WHAT THE EXERCISE ASKS. Nothing outside the stretch is wanted. Repeat exactly the lines of the listing below from the one that contains "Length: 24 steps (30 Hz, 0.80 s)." through the one that contains "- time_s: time", both ends included.

EXCERPTED RECORDS.
+--

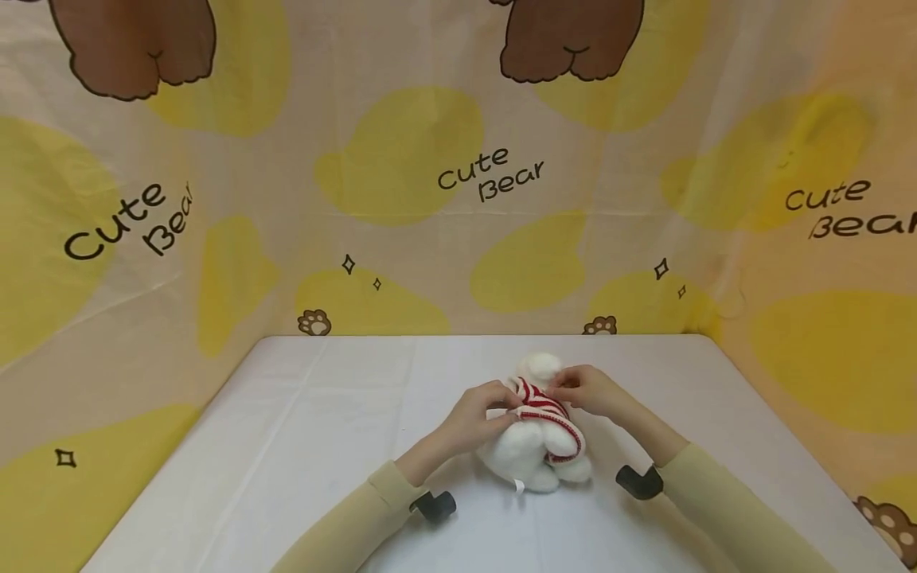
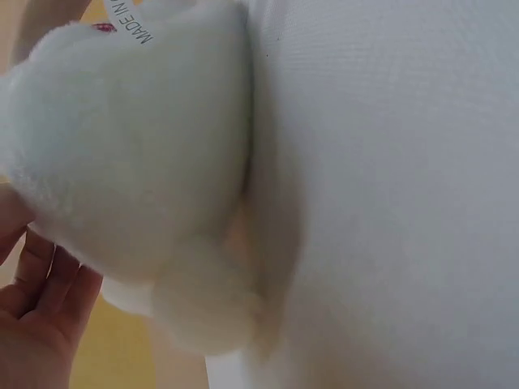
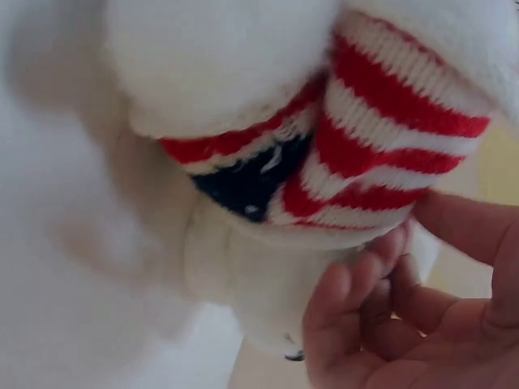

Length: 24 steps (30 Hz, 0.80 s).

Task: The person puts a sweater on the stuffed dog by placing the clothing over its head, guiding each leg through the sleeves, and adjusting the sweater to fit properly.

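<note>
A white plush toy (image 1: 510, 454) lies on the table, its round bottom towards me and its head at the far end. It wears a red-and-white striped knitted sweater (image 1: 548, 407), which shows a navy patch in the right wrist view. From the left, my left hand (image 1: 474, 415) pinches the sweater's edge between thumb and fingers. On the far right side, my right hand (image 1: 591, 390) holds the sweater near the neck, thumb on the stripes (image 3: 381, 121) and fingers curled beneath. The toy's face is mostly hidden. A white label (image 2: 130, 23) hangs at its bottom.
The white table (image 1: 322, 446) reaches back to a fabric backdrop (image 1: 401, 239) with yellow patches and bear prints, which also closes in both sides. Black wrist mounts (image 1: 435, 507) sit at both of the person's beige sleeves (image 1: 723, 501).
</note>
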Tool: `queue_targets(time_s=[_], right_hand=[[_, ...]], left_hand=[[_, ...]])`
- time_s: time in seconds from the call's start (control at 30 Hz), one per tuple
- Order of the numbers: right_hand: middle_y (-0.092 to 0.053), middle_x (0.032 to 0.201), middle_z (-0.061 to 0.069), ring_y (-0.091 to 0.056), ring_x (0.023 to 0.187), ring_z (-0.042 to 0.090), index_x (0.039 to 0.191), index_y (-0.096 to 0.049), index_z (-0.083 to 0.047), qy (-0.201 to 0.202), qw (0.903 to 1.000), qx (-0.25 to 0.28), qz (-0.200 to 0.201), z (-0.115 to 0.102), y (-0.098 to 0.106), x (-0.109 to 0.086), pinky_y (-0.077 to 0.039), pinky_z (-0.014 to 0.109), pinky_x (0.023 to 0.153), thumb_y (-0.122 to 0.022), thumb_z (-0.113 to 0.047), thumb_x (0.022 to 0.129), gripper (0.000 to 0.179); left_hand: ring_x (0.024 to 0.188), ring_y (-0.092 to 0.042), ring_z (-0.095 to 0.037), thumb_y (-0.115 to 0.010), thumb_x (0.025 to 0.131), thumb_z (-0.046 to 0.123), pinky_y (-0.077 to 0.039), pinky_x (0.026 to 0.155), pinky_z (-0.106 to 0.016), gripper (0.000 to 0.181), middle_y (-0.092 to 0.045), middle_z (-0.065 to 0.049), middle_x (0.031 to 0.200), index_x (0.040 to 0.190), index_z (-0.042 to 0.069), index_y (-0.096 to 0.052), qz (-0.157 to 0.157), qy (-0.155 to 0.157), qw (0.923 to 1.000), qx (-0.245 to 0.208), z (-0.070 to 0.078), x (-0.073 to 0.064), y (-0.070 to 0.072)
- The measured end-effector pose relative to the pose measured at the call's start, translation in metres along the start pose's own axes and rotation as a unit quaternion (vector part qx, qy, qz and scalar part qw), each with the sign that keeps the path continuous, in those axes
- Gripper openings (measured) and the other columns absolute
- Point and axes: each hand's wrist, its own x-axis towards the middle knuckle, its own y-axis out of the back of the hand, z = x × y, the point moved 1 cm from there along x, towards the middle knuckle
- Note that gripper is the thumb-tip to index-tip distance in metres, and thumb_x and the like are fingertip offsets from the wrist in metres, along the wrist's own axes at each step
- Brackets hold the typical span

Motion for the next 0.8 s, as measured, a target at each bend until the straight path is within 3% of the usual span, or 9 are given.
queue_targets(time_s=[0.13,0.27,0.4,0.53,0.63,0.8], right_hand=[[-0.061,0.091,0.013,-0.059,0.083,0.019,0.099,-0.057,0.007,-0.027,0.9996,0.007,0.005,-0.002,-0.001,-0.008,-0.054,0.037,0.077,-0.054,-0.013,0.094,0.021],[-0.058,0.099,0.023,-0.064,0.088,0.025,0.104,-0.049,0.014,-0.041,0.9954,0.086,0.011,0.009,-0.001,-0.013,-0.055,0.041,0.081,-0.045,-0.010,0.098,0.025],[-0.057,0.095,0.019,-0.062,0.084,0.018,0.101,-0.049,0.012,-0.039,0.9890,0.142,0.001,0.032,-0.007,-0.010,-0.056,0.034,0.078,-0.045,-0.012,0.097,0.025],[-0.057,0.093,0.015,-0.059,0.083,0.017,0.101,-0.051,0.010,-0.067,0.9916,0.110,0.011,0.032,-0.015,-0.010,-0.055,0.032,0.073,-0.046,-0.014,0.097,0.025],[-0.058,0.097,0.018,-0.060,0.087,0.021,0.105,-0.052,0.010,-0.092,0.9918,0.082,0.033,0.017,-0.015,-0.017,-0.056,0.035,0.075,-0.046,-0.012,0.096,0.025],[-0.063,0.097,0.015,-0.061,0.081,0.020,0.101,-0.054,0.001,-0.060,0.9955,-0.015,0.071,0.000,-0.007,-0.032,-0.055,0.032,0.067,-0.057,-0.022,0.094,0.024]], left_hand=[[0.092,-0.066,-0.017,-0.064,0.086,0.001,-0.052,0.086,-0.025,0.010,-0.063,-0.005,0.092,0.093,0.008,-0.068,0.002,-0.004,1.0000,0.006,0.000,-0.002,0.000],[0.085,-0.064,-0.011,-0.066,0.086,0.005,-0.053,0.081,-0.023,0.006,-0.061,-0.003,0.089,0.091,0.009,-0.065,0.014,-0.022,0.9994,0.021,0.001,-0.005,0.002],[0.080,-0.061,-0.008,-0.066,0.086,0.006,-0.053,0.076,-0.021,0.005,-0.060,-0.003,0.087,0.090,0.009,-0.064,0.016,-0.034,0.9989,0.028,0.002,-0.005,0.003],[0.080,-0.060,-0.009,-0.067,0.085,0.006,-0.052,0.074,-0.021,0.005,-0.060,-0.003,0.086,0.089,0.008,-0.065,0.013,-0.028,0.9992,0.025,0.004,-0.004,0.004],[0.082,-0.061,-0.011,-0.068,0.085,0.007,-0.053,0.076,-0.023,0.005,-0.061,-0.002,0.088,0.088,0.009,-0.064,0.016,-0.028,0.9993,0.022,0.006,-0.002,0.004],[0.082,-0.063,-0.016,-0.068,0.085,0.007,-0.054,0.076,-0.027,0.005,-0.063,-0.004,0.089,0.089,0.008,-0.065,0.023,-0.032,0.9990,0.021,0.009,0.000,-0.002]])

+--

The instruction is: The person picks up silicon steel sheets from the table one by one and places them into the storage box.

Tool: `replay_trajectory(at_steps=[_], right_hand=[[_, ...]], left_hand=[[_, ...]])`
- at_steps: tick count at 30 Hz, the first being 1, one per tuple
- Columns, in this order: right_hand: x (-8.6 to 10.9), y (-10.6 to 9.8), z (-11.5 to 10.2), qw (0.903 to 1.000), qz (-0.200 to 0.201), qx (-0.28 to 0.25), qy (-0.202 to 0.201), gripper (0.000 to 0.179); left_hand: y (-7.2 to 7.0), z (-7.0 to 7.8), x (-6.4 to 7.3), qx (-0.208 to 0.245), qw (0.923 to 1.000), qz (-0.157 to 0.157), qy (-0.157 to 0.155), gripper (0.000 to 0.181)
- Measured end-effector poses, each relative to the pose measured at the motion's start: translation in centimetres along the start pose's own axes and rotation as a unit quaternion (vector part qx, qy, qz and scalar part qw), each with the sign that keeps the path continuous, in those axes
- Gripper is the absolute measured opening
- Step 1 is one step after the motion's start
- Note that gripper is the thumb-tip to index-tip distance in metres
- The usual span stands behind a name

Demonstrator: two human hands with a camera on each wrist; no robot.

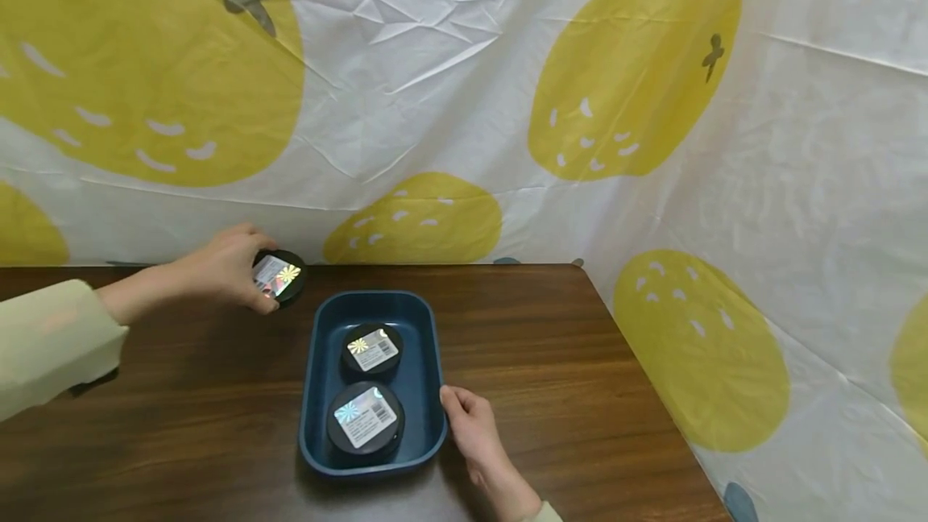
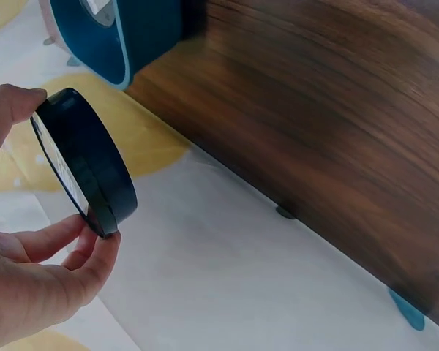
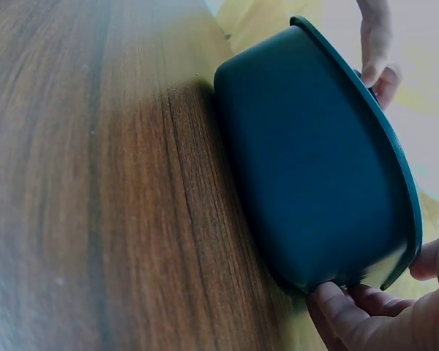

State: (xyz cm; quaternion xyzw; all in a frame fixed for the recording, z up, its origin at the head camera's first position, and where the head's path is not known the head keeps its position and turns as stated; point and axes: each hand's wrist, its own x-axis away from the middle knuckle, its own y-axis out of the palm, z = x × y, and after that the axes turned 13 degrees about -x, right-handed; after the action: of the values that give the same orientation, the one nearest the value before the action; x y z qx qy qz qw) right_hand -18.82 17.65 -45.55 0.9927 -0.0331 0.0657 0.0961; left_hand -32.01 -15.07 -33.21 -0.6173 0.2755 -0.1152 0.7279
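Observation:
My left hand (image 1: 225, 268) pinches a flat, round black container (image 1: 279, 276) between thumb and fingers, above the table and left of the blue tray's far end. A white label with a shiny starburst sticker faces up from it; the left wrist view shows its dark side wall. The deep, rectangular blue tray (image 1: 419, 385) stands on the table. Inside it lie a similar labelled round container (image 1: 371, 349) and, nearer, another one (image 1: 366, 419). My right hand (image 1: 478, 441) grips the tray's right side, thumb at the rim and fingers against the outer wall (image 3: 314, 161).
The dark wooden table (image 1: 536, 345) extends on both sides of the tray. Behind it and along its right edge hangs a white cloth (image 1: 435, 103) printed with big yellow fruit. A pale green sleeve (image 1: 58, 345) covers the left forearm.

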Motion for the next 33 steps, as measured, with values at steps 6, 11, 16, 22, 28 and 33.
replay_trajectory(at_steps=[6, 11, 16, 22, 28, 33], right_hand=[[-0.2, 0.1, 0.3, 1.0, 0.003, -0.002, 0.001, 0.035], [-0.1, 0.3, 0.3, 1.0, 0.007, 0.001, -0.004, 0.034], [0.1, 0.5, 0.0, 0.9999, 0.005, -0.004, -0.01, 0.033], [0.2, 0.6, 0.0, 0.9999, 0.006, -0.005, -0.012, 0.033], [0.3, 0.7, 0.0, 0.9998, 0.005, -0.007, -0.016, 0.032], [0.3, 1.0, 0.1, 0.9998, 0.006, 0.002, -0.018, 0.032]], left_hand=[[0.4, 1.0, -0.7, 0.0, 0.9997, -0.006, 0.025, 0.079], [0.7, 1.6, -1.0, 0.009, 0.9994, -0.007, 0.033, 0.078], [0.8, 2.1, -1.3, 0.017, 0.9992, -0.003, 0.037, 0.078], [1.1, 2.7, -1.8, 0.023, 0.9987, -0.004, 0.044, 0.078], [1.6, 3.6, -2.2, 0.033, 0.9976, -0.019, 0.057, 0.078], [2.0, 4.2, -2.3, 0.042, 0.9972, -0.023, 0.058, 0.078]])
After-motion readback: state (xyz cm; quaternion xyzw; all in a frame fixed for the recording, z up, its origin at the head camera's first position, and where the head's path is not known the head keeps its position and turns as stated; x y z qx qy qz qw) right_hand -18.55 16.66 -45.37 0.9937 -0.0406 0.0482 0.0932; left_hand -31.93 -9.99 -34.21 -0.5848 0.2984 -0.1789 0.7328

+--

RESPONSE AREA.
Length: 24 steps (30 Hz, 0.80 s).

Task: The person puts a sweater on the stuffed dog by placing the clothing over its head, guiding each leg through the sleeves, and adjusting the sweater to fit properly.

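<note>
A white plush toy (image 1: 510, 454) lies on the table, its round bottom towards me and its head at the far end. It wears a red-and-white striped knitted sweater (image 1: 548, 407), which shows a navy patch in the right wrist view. From the left, my left hand (image 1: 474, 415) pinches the sweater's edge between thumb and fingers. On the far right side, my right hand (image 1: 591, 390) holds the sweater near the neck, thumb on the stripes (image 3: 381, 121) and fingers curled beneath. The toy's face is mostly hidden. A white label (image 2: 130, 23) hangs at its bottom.
The white table (image 1: 322, 446) reaches back to a fabric backdrop (image 1: 401, 239) with yellow patches and bear prints, which also closes in both sides. Black wrist mounts (image 1: 435, 507) sit at both of the person's beige sleeves (image 1: 723, 501).
</note>
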Tool: `queue_targets(time_s=[_], right_hand=[[_, ...]], left_hand=[[_, ...]])`
- time_s: time in seconds from the call's start (control at 30 Hz), one per tuple

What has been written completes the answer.